At the heart of these transformations is the desire for the city to shift priorities from ‘quantity’ to ‘quality’. Customers no longer want to walk along clone high streets with a line-up of the same old brand names. To truly ensure that footfall increases, retail in a city must encompass a broader range of occupiers, including independents that are more suited to Bristol’s modern aesthetic. Bristol’s personality already appears in pockets around the city – Wapping Wharf’s CARGO or Finzel’s Reach are great examples of what the retail sector can offer local communities.

There are a number of major developments already in the works in Bristol, which will transform the city. All eyes are on the Future Galleries shopping centre and Callowhill Court, which will lead the way by creating new destinations the new breed of retailer is crying out for, which will also rebrand the city’s retail core. Both are set for a redevelopment, which will not only modernise retail, but also increase the number of student and residential units in the area. Creating mixed-use developments like these will no doubt bring fresh life to the city centre and boost footfall.
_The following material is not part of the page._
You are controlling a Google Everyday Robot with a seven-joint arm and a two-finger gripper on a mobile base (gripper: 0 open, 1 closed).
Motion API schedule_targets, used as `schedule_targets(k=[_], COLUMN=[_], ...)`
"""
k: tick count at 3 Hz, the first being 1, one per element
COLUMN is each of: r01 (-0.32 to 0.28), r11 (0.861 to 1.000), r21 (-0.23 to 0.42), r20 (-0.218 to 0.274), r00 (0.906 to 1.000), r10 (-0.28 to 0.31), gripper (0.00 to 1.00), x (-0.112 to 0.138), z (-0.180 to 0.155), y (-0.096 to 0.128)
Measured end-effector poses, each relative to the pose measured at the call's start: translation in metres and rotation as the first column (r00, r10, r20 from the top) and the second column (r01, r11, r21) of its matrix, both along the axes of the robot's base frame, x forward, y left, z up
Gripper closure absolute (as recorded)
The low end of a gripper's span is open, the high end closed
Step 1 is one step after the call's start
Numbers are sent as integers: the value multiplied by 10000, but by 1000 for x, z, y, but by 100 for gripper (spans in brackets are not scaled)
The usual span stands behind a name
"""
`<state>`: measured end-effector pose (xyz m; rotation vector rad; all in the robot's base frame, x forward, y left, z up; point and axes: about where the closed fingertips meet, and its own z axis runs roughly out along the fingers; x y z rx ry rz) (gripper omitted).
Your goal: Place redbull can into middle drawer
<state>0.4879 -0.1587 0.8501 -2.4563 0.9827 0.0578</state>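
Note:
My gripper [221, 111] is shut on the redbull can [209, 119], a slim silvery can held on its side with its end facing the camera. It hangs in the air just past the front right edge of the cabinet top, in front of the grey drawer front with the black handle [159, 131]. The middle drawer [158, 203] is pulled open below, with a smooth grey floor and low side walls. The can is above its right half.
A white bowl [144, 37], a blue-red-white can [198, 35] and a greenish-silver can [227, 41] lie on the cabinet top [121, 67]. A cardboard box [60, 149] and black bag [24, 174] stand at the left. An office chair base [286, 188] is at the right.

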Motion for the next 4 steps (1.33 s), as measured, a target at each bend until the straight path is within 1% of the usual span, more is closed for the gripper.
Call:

Currently, developments or ownerships are appraised on their individual merits, but with a slew of inward investment set to take hold, but there could be a more effective way of delivering change. While working towards the goal of a modern, attractive and efficient city centre, an integrated approach will help to yield the best results. This reimagined city centre will not only be more attractive to consumers, but boost the economy of the community as a whole.

We need to look at the bigger picture, and it is up to consumers as well as Bristol City Council to consider how the city can be improved – maybe now is the time for an integrated and sustainable transport system. Think about all the space that could be put to good use, which is currently allotted to car parks.

Since the dawn of online shopping, bricks and mortar has been under threat. Once again, the industry will need to adapt in order to remain attractive. For cities like Bristol, there are still many opportunities to innovate and breathe life into city centres that are stuck in time. Locals and city leaders must support developments that are in the works to ensure that plans to transform high streets are enacted.